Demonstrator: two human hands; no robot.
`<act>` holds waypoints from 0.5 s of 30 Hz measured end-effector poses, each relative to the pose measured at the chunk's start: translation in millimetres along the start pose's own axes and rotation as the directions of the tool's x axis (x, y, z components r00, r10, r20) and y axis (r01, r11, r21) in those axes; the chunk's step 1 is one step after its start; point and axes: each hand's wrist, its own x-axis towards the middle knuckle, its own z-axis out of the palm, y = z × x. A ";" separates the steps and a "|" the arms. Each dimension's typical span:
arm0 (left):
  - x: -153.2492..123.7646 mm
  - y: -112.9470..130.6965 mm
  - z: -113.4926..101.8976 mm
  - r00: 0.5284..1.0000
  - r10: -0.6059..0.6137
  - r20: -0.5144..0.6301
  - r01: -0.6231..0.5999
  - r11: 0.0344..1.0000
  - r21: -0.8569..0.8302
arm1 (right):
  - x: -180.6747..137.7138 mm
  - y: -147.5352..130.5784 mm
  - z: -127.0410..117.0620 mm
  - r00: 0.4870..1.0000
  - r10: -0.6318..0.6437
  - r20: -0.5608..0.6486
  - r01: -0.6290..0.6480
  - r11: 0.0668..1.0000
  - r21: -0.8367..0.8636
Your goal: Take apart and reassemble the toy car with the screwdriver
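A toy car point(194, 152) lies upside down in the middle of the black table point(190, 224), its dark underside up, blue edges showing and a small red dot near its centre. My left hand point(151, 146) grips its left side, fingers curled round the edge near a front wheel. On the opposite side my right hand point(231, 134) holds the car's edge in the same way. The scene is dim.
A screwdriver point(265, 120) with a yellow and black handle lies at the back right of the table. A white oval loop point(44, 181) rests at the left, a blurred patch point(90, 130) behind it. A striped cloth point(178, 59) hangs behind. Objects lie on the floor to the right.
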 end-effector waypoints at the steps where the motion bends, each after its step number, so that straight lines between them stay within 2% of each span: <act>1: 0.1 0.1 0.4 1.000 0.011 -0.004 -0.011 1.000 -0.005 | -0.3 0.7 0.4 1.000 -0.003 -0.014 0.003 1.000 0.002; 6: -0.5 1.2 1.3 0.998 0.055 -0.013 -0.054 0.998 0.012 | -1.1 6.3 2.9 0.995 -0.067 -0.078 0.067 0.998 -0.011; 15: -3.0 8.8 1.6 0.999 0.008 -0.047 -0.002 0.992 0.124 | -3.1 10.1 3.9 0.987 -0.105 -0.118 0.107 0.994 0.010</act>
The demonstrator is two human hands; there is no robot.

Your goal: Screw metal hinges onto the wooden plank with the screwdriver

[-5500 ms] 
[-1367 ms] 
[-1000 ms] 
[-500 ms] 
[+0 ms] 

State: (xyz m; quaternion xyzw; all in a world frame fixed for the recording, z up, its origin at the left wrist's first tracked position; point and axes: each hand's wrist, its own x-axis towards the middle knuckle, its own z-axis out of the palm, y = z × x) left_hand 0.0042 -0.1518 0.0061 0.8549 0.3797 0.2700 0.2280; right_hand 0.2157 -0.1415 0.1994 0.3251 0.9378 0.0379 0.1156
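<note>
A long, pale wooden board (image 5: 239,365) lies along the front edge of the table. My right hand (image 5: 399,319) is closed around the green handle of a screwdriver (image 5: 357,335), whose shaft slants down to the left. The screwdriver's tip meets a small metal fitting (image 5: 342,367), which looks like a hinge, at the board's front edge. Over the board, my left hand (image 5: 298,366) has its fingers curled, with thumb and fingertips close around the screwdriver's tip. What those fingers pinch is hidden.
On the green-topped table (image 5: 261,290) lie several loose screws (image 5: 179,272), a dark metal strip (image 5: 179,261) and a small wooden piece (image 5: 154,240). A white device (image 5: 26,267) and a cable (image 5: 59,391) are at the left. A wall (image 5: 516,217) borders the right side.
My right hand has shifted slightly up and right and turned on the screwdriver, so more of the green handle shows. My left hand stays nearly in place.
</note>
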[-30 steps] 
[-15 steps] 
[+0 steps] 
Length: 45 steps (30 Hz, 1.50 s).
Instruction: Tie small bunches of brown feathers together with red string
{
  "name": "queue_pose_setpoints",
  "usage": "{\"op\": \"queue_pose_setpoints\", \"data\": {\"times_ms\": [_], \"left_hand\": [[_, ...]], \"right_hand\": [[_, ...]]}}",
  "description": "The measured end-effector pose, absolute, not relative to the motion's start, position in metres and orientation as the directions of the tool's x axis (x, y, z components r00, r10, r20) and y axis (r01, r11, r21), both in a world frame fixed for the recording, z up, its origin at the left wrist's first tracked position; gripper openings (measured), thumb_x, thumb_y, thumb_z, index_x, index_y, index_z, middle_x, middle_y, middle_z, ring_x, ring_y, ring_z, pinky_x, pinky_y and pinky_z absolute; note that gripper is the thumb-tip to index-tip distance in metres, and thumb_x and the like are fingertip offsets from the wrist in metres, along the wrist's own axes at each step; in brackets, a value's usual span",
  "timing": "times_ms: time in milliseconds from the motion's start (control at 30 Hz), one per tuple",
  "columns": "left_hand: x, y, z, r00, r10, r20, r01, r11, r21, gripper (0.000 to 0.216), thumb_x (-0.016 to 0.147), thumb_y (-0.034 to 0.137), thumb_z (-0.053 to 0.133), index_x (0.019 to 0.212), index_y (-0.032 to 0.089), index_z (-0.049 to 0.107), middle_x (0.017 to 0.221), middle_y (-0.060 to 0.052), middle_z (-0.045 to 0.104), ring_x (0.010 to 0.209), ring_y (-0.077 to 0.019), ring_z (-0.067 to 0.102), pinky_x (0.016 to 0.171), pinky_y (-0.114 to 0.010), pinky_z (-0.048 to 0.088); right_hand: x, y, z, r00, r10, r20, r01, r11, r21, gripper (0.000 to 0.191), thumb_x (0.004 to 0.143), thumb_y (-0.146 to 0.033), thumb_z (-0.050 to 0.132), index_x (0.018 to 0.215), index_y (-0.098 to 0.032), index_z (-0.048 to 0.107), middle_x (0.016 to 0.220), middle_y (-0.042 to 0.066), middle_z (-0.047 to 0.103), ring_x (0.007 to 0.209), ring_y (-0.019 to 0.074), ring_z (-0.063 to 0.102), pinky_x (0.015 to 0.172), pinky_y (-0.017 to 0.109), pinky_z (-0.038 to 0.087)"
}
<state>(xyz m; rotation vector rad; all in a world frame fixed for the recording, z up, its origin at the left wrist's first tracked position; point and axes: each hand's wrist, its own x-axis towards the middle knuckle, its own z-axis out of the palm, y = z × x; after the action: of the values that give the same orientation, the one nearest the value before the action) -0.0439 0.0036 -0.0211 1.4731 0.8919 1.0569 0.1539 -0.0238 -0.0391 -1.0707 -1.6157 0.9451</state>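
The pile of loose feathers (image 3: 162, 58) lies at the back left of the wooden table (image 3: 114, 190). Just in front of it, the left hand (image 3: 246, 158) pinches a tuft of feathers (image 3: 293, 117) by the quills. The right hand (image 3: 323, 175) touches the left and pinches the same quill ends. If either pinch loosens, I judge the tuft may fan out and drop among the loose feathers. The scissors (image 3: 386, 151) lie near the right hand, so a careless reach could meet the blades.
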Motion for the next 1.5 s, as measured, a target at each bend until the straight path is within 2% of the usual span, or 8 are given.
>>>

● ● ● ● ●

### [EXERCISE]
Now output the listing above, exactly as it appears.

### [RESULT]
Demonstrator: two human hands; no robot.
`<act>` holds waypoints from 0.5 s of 30 Hz measured end-effector poses, each relative to the pose measured at the chunk's start: translation in millimetres along the start pose's own axes and rotation as the directions of the tool's x axis (x, y, z components r00, r10, r20) and y axis (r01, r11, r21) in those axes; the chunk's step 1 is one step after its start; point and axes: each hand's wrist, its own x-axis towards the middle knuckle, its own z-axis out of the palm, y = z × x. A ";" separates the steps and a "|" the arms. Each dimension's typical span:
arm0 (left):
  - x: -153.2492..123.7646 mm
  - y: -112.9470..130.6965 mm
  - z: -113.4926..101.8976 mm
  - r00: 0.5284..1.0000
  - r10: -0.6059..0.6137
  - r20: -0.5144..0.6301
  - r01: -0.6231..0.5999
  - r11: 0.0344..1.0000
  - r21: -0.8569..0.8302
arm1 (right):
  - x: -180.6747..137.7138 mm
  - y: -147.5352..130.5784 mm
  - z: -127.0410..117.0620 mm
  - r00: 0.4870..1.0000
  - r10: -0.6318..0.6437
  - r20: -0.5608..0.6486
  - r01: -0.6290..0.6480
  - r11: 0.0668..1.0000
  - r21: -0.8367..0.8636
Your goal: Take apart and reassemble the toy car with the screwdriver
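A toy car point(194, 152) lies upside down in the middle of the black table point(190, 224), its dark underside up, blue edges showing and a small red dot near its centre. My left hand point(151, 146) grips its left side, fingers curled round the edge near a front wheel. On the opposite side my right hand point(231, 134) holds the car's edge in the same way. The scene is dim.
A screwdriver point(265, 120) with a yellow and black handle lies at the back right of the table. A white oval loop point(44, 181) rests at the left, a blurred patch point(90, 130) behind it. A striped cloth point(178, 59) hangs behind. Objects lie on the floor to the right.
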 end-effector waypoints at the steps where the motion bends, each after its step number, so that straight lines between them stay within 2% of each span: <act>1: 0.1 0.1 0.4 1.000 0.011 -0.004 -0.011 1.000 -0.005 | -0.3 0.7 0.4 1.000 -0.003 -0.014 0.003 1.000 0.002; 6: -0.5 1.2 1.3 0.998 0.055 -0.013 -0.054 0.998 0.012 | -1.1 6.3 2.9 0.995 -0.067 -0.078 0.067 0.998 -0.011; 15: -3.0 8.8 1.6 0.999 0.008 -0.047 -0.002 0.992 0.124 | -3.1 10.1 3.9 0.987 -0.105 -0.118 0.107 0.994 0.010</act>
The demonstrator is two human hands; there is no robot.

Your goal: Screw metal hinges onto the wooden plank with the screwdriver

[-5500 ms] 
[-1367 ms] 
[-1000 ms] 
[-500 ms] 
[+0 ms] 

State: (xyz m; quaternion xyzw; all in a world frame fixed for the recording, z up, its origin at the left wrist's first tracked position; point and axes: each hand's wrist, its own x-axis towards the middle knuckle, its own z-axis out of the palm, y = z × x) left_hand 0.0042 -0.1518 0.0061 0.8549 0.3797 0.2700 0.2280; right_hand 0.2157 -0.1415 0.1994 0.3251 0.9378 0.0379 0.1156
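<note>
A long, pale wooden board (image 5: 239,365) lies along the front edge of the table. My right hand (image 5: 399,319) is closed around the green handle of a screwdriver (image 5: 357,335), whose shaft slants down to the left. The screwdriver's tip meets a small metal fitting (image 5: 342,367), which looks like a hinge, at the board's front edge. Over the board, my left hand (image 5: 298,366) has its fingers curled, with thumb and fingertips close around the screwdriver's tip. What those fingers pinch is hidden.
On the green-topped table (image 5: 261,290) lie several loose screws (image 5: 179,272), a dark metal strip (image 5: 179,261) and a small wooden piece (image 5: 154,240). A white device (image 5: 26,267) and a cable (image 5: 59,391) are at the left. A wall (image 5: 516,217) borders the right side.
My right hand has shifted slightly up and right and turned on the screwdriver, so more of the green handle shows. My left hand stays nearly in place.
</note>
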[-30 steps] 
[-15 steps] 
[+0 steps] 
Length: 45 steps (30 Hz, 1.50 s).
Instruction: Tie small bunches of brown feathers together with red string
{
  "name": "queue_pose_setpoints",
  "usage": "{\"op\": \"queue_pose_setpoints\", \"data\": {\"times_ms\": [_], \"left_hand\": [[_, ...]], \"right_hand\": [[_, ...]]}}",
  "description": "The measured end-effector pose, absolute, not relative to the motion's start, position in metres and orientation as the directions of the tool's x axis (x, y, z components r00, r10, r20) and y axis (r01, r11, r21), both in a world frame fixed for the recording, z up, its origin at the left wrist's first tracked position; gripper openings (measured), thumb_x, thumb_y, thumb_z, index_x, index_y, index_z, middle_x, middle_y, middle_z, ring_x, ring_y, ring_z, pinky_x, pinky_y and pinky_z absolute; note that gripper is the thumb-tip to index-tip distance in metres, and thumb_x and the like are fingertip offsets from the wrist in metres, along the wrist's own axes at each step; in brackets, a value's usual span",
  "timing": "times_ms: time in milliseconds from the motion's start (control at 30 Hz), one per tuple",
  "columns": "left_hand: x, y, z, r00, r10, r20, r01, r11, r21, gripper (0.000 to 0.216), thumb_x (-0.016 to 0.147), thumb_y (-0.034 to 0.137), thumb_z (-0.053 to 0.133), index_x (0.019 to 0.212), index_y (-0.032 to 0.089), index_z (-0.049 to 0.107), middle_x (0.017 to 0.221), middle_y (-0.060 to 0.052), middle_z (-0.045 to 0.104), ring_x (0.010 to 0.209), ring_y (-0.077 to 0.019), ring_z (-0.067 to 0.102), pinky_x (0.016 to 0.171), pinky_y (-0.114 to 0.010), pinky_z (-0.048 to 0.088); right_hand: x, y, z, r00, r10, r20, r01, r11, r21, gripper (0.000 to 0.191), thumb_x (0.004 to 0.143), thumb_y (-0.146 to 0.033), thumb_z (-0.050 to 0.132), index_x (0.018 to 0.215), index_y (-0.098 to 0.032), index_z (-0.048 to 0.107), middle_x (0.016 to 0.220), middle_y (-0.042 to 0.066), middle_z (-0.047 to 0.103), ring_x (0.007 to 0.209), ring_y (-0.019 to 0.074), ring_z (-0.063 to 0.102), pinky_x (0.015 to 0.172), pinky_y (-0.017 to 0.109), pinky_z (-0.038 to 0.087)"
}
<state>(xyz m; rotation vector rad; all in a world frame fixed for the recording, z up, its origin at the left wrist's first tracked position; point and axes: each hand's wrist, its own x-axis towards the middle knuckle, its own z-axis out of the palm, y = z × x; after the action: of the values that give the same orientation, the one nearest the value before the action) -0.0439 0.0036 -0.0211 1.4731 0.8919 1.0569 0.1539 -0.0238 -0.0391 -1.0707 -1.6157 0.9451</state>
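The pile of loose feathers (image 3: 162, 58) lies at the back left of the wooden table (image 3: 114, 190). Just in front of it, the left hand (image 3: 246, 158) pinches a tuft of feathers (image 3: 293, 117) by the quills. The right hand (image 3: 323, 175) touches the left and pinches the same quill ends. If either pinch loosens, I judge the tuft may fan out and drop among the loose feathers. The scissors (image 3: 386, 151) lie near the right hand, so a careless reach could meet the blades.
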Motion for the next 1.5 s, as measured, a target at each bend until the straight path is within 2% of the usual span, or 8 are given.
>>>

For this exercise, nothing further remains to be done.